Contextual offers arise from a number of 'flags' on an applicant's UCAS form. Flags are given for first generation to go to uni, postcodes associated with deprivation, school attended having very low uni take up rates, LAC.
Most state schools won't generate flags - it will just be those low performing ones and those which historically send very few to uni.
Re the comment that grades are rarely the driver behind going private - I would disagree. They may not be the only driver, but they are a big one for most people.
They might not be the only driver - great grades are possible in most grammars and good Comps, but people sometimes choose to pay still because they feel the fee paying school will offer extras beyond these grades.
Some choose the less academic schools which offer other stuff such as SEN provision or wider stuff, becaue they know their kids aren't ever going to be top academics - they won't get into the really academic fee paying schools. However, these parents usually still want more than decent grades for their offspring. Results could not be said to be of no consequence.
It may well be that Oxbridge isn't a driving factor behind people's choices - and that seems very reasonable because most kids ar e never going to be Oxbridge candidates. However, I would think many people paying fees hope their kids will go to uni, and achieve a decent clutch if GCSEs and A levels assuming there is nothing particularly preventing this. It is up to parents to research schools and be fully au fait with how that school is achieving on entry and if it is line with what they hope for their kids. It's not unreasonable to be disappointed if standards in a school plummet, or if your own child performs hugely below the norm and the risk of this happening has never been mentioned along the way.
As with all big purchased, buyer beware is a good mantra. It is up to the purchaser to check out the product and the value for money.
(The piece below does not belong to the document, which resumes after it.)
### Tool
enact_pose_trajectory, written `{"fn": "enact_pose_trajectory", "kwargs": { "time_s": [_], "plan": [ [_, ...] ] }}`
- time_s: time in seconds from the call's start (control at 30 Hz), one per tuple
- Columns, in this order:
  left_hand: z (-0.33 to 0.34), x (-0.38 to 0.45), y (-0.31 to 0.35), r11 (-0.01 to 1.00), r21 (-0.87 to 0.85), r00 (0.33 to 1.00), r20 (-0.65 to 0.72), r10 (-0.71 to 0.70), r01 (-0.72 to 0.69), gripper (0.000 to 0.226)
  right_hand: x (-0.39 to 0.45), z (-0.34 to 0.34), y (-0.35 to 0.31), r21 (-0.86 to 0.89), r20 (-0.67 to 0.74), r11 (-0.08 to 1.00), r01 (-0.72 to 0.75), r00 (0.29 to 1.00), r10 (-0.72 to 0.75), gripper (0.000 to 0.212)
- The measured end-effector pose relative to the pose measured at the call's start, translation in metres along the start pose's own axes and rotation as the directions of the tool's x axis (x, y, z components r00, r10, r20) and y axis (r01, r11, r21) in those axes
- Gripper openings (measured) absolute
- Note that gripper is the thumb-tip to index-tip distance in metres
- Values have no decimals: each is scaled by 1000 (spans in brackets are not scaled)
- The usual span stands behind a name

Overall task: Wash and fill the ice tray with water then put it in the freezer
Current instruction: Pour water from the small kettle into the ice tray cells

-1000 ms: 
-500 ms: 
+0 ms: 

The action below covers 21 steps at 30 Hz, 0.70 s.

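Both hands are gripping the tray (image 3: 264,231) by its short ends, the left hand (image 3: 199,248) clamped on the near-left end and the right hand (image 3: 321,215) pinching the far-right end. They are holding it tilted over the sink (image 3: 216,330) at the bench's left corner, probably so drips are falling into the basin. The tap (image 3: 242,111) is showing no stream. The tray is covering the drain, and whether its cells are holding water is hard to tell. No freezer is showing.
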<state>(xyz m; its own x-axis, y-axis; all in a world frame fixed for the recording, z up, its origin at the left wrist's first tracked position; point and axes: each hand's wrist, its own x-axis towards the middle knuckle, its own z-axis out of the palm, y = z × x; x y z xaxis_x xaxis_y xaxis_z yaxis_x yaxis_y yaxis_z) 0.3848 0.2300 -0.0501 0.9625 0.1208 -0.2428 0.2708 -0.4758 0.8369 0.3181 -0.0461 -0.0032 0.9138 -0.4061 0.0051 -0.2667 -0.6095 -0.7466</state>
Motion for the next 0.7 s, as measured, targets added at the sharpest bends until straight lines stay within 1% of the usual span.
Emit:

And I think it is true that few who have paid later openly say they think they received poor value for money - we do have to validate our own N big financial decisions. So as someone else mentioned, when it has turned out to be disappointing, paying fees is justified by saying the state options were far worse than they really were, or by emphasising the non-academic and less tangible aspects that it is hard to pin down and quantify. It's easier to say here on an anonymous forum that we secretly think we could have had similar outcomes from a free option, but harder in real life, when those who have had the free option take huge pleasure from knowing their little Jonny did just as well as your little Jonny, plus plays for the county or is in a top orchestra, but they saved £150k at the same time.
In the end we can all only do what we think is best at the time we have to make those choices, with the information available to us. We need to gather the info as fully as we can and then we have to accept our choices. Sometimes it is possible to change our
R minds part way through, but this isn't always possible. So I think we need to be as sure as we can before deciding and then commit to the choice we make. Go with it and there isn't a lot of point analysing the 'what ifs' too much, because we can never know what other options might have turned out as. Only pay if you can afford it and are willing to see the money go and don't feel you need a very specific 'return' on your investment in terms of grades or uni outcomes. It's never good for kids to feel they owe their parents certain GCSEs or uni places because their parents crimped and saved. The outcome will be what it will be and if you've chosen to pay, you have to accept that the money is gone, for the experience as much as the outcome.